• **INSTRUCTIONS FOR THE TASK**: Would you retype every record below exactly as written?

• **PROVIDED RECORDS**:
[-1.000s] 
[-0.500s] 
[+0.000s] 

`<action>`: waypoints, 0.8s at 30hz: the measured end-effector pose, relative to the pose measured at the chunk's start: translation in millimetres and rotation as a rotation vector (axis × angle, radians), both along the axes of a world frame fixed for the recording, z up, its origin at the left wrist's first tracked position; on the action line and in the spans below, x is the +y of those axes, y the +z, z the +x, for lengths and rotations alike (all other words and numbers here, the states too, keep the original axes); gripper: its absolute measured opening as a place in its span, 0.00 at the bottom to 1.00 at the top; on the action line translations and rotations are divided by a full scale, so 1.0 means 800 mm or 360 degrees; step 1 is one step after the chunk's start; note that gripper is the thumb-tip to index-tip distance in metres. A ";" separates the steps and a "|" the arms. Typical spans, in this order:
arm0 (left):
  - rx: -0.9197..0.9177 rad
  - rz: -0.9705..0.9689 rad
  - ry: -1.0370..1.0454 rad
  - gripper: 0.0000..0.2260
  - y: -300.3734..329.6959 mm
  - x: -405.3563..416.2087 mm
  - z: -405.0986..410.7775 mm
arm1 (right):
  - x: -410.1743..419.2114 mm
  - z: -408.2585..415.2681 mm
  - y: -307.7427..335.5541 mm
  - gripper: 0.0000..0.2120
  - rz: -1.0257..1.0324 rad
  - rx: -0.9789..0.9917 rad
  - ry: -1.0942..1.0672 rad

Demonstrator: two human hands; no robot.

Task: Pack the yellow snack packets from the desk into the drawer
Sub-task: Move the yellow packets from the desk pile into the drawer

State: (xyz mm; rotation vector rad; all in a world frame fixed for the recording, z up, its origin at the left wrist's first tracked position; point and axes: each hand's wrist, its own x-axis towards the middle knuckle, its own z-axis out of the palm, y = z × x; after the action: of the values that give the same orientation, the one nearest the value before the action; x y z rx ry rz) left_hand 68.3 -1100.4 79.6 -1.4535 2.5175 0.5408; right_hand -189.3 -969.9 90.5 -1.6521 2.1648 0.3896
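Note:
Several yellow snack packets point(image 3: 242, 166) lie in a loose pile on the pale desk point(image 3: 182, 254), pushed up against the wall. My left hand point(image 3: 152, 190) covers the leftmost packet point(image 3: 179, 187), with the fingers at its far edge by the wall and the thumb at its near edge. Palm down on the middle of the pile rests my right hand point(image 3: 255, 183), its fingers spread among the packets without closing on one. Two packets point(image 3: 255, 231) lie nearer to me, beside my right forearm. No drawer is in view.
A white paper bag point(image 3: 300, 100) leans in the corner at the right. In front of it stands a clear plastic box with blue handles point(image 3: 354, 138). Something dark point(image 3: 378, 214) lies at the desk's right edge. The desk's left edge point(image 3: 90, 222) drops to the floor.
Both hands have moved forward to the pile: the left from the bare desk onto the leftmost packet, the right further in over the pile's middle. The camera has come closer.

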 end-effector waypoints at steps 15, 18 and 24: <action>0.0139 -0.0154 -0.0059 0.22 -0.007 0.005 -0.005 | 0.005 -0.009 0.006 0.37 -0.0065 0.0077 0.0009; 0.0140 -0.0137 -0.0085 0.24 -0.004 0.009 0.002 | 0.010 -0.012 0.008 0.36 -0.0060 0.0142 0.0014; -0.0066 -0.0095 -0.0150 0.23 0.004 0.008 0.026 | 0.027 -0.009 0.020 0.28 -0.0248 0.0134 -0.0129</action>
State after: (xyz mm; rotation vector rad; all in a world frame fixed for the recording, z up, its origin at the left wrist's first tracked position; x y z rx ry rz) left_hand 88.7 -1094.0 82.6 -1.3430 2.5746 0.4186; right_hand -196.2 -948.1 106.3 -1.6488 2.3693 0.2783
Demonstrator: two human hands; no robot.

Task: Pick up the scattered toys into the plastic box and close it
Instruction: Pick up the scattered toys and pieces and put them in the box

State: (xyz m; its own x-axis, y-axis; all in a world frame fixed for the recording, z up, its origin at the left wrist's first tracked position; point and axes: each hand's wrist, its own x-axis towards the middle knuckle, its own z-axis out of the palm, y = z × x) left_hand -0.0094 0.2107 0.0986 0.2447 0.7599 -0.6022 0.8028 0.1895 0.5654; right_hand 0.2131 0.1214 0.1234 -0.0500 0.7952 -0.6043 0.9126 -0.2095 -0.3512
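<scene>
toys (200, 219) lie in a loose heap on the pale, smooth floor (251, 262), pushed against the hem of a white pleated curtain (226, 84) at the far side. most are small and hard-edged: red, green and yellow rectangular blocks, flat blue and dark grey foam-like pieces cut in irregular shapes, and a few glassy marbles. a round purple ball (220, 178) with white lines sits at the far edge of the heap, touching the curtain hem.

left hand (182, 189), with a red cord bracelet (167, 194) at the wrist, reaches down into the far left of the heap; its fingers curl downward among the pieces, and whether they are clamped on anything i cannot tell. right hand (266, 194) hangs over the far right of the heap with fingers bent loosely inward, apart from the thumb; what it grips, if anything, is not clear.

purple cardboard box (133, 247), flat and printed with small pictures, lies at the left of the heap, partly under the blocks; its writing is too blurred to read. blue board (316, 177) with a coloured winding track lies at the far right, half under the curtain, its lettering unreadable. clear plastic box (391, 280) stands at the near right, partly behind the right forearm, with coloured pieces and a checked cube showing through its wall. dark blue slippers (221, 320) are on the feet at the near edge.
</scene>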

• **YOUR RESPONSE**:
[-1.000s] 
[-0.500s] 
[+0.000s] 

`<action>`: waypoints, 0.8s at 30hz: the measured end-effector pose, relative to the pose measured at the chunk's start: translation in millimetres and rotation as a rotation vector (axis × angle, radians), both along the axes of a world frame fixed for the recording, z up, its origin at the left wrist's first tracked position; on the action line and in the spans below, x is the +y of those axes, y the +z, z the +x, for lengths and rotations alike (all other words and numbers here, the states too, keep the original axes); gripper: its absolute measured opening as a place in its span, 0.00 at the bottom to 1.00 at the top; on the action line translations and rotations are divided by a full scale, so 1.0 means 800 mm or 360 degrees; step 1 is one step after the chunk's start; note that gripper is the thumb-tip to index-tip distance in metres. A ";" separates the steps and a "|" the arms. Typical spans, in this order:
arm0 (left):
  - rx: -0.9197..0.9177 rad
  - rz: -0.9705..0.9689 rad
  - ry: -1.0370..1.0454 rad
  - gripper: 0.0000..0.2260
  - y: -300.3734..329.6959 mm
  - x: -405.3563..416.2087 mm
  - z: -405.0986..410.7775 mm
arm1 (right):
  - x: -410.1743..419.2114 mm
  - z: -408.2585..415.2681 mm
  - y: -307.7427..335.5541 mm
  - gripper: 0.0000..0.2120
  - rz: -1.0257..1.0324 rad
  - rx: -0.9789..0.9917 rad
  - ry: -1.0942..1.0672 rad

Demonstrator: two human hands; no robot.

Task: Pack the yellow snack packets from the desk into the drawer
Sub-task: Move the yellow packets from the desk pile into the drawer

State: (xyz mm; rotation vector rad; all in a world frame fixed for the recording, z up, its origin at the left wrist's first tracked position; point and axes: each hand's wrist, its own x-axis towards the middle knuckle, its own z-axis out of the palm, y = z × x; after the action: of the values that give the same orientation, the one nearest the value before the action; x y z rx ry rz) left_hand 68.3 -1100.4 79.6 -1.4535 2.5175 0.5408; right_hand -189.3 -969.9 90.5 -1.6521 2.1648 0.3896
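Note:
Several yellow snack packets point(image 3: 242, 166) lie in a loose pile on the pale desk point(image 3: 182, 254), pushed up against the wall. My left hand point(image 3: 152, 190) covers the leftmost packet point(image 3: 179, 187), with the fingers at its far edge by the wall and the thumb at its near edge. Palm down on the middle of the pile rests my right hand point(image 3: 255, 183), its fingers spread among the packets without closing on one. Two packets point(image 3: 255, 231) lie nearer to me, beside my right forearm. No drawer is in view.
A white paper bag point(image 3: 300, 100) leans in the corner at the right. In front of it stands a clear plastic box with blue handles point(image 3: 354, 138). Something dark point(image 3: 378, 214) lies at the desk's right edge. The desk's left edge point(image 3: 90, 222) drops to the floor.
Both hands have moved forward to the pile: the left from the bare desk onto the leftmost packet, the right further in over the pile's middle. The camera has come closer.
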
 end-effector waypoints at steps 15, 18 and 24: <action>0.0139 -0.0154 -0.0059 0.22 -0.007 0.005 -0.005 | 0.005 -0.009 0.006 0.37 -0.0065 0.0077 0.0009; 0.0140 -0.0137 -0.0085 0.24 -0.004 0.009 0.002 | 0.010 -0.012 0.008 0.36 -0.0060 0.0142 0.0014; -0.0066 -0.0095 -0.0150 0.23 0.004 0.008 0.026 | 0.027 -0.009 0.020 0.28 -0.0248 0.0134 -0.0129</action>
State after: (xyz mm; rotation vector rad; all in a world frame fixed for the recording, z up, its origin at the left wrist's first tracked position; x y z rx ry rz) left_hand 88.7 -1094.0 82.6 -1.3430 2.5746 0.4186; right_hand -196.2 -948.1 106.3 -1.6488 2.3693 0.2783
Demonstrator: two human hands; no robot.

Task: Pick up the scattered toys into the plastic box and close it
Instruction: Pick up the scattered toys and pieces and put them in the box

State: (xyz m; its own x-axis, y-axis; all in a world frame fixed for the recording, z up, its origin at the left wrist's first tracked position; point and axes: each hand's wrist, its own x-axis towards the middle knuckle, its own z-axis out of the palm, y = z × x) left_hand -0.0094 0.2107 0.0986 0.2447 0.7599 -0.6022 0.8028 0.1895 0.5654; right_hand 0.2131 0.1214 0.1234 -0.0500 0.7952 -0.6043 0.9126 -0.2095 -0.3512
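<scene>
toys (200, 219) lie in a loose heap on the pale, smooth floor (251, 262), pushed against the hem of a white pleated curtain (226, 84) at the far side. most are small and hard-edged: red, green and yellow rectangular blocks, flat blue and dark grey foam-like pieces cut in irregular shapes, and a few glassy marbles. a round purple ball (220, 178) with white lines sits at the far edge of the heap, touching the curtain hem.

left hand (182, 189), with a red cord bracelet (167, 194) at the wrist, reaches down into the far left of the heap; its fingers curl downward among the pieces, and whether they are clamped on anything i cannot tell. right hand (266, 194) hangs over the far right of the heap with fingers bent loosely inward, apart from the thumb; what it grips, if anything, is not clear.

purple cardboard box (133, 247), flat and printed with small pictures, lies at the left of the heap, partly under the blocks; its writing is too blurred to read. blue board (316, 177) with a coloured winding track lies at the far right, half under the curtain, its lettering unreadable. clear plastic box (391, 280) stands at the near right, partly behind the right forearm, with coloured pieces and a checked cube showing through its wall. dark blue slippers (221, 320) are on the feet at the near edge.
</scene>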

With that, the exercise is finished.